Task description>
The whole listing below is to be output exactly, with no line skipped.

Dataset excerpt>
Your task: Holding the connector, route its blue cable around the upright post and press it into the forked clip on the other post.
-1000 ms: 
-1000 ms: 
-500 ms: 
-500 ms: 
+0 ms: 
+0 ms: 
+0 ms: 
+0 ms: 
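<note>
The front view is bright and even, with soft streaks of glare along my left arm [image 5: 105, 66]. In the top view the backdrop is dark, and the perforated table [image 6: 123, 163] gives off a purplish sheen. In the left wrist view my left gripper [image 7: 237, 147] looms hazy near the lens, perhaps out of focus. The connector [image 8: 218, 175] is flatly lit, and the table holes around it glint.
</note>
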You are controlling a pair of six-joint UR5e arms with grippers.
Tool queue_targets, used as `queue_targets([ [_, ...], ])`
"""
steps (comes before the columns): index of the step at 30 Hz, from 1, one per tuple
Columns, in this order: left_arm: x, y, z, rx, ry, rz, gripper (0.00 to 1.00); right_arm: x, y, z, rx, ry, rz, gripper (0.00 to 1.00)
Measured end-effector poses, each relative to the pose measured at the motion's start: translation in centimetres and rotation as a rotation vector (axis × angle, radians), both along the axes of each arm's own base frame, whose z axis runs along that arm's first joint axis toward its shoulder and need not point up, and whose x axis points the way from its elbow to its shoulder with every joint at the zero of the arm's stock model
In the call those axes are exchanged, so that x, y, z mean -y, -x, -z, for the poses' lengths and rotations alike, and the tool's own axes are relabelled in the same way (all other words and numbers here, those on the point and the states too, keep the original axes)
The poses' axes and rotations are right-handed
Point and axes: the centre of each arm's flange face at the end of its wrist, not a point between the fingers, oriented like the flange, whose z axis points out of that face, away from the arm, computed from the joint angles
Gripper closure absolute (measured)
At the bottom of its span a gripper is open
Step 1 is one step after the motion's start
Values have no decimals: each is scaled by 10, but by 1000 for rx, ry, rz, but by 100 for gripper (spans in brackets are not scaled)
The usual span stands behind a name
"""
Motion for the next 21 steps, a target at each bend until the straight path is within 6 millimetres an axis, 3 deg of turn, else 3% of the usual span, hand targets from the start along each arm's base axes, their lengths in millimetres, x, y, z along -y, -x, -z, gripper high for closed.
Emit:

Reply>
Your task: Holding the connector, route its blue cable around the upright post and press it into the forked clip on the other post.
-1000 ms: 
-1000 ms: 
-500 ms: 
-500 ms: 
+0 ms: 
+0 ms: 
+0 ms: 
+0 ms: 
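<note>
The front view is bright and even, with soft streaks of glare along my left arm [image 5: 105, 66]. In the top view the backdrop is dark, and the perforated table [image 6: 123, 163] gives off a purplish sheen. In the left wrist view my left gripper [image 7: 237, 147] looms hazy near the lens, perhaps out of focus. The connector [image 8: 218, 175] is flatly lit, and the table holes around it glint.
</note>
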You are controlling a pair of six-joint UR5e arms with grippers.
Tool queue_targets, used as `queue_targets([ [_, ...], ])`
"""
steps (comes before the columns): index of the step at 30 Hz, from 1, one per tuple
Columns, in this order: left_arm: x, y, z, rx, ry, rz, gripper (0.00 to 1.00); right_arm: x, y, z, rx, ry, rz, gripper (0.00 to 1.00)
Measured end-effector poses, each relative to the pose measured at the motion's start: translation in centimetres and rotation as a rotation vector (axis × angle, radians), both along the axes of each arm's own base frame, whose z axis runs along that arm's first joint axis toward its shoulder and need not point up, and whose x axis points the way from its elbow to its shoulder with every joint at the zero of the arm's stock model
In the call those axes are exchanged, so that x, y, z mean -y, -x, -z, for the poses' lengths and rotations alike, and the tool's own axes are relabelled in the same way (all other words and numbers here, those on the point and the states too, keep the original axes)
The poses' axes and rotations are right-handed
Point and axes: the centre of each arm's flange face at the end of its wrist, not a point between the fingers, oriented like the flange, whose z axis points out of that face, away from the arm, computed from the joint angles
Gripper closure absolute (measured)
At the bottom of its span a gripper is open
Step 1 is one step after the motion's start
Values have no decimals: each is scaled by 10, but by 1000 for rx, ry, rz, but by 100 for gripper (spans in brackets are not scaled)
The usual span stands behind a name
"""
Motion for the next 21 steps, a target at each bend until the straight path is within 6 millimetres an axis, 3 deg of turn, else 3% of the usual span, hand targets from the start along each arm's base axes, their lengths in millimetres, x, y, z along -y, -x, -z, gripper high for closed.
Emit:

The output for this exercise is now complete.